Safe Co-Sleeping with Infants

Author // James McKenna, Ph.D.

As you make your own decision about where and how your infant should sleep, here are some of the issues to be concerned with.

What constitutes a “safe sleep environment”?

Regardless of where an infant sleeps, safe infant sleep begins with the presence of an informed, breastfeeding, committed mother, or an informed and committed father. Infants should sleep on their backs, on clean, firm surfaces, in the absence of smoke, with light, comfortable blanketing. Their heads should never be covered. The bed should not have any stuffed animals or pillows around the infant. An infant should never be placed to sleep on top of a pillow.

Sheepskins or other fluffy material, and especially bean-bag mattresses, should never be used. Water beds can be dangerous, too. Mattresses should always tightly intersect the bed frame. Infants should never sleep on couches or sofas, with or without adults, because they can slip down (face first) into the crevice or get wedged against the back of a couch.

In regard to bed-sharing, it is important to be aware that adult beds were not designed to assure infants’ safety.

Bottle-feeding babies should always sleep alongside the mother on a separate surface rather than in the bed.

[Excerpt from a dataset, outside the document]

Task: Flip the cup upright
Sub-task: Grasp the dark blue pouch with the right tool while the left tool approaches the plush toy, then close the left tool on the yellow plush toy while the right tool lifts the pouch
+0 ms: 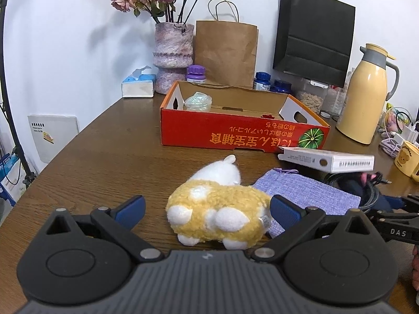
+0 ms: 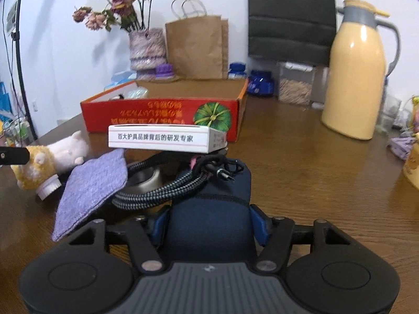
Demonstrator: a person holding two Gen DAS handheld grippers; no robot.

If bed-sharing, ideally, both parents should agree and feel comfortable with the decision. Each bed-sharer should agree that he or she is equally responsible for the infant and acknowledge that the infant is present. My feeling is that both parents should think of themselves as primary caregivers.

Infants a year or less should not sleep with other siblings, but always with a person who can take responsibility for the infant’s presence.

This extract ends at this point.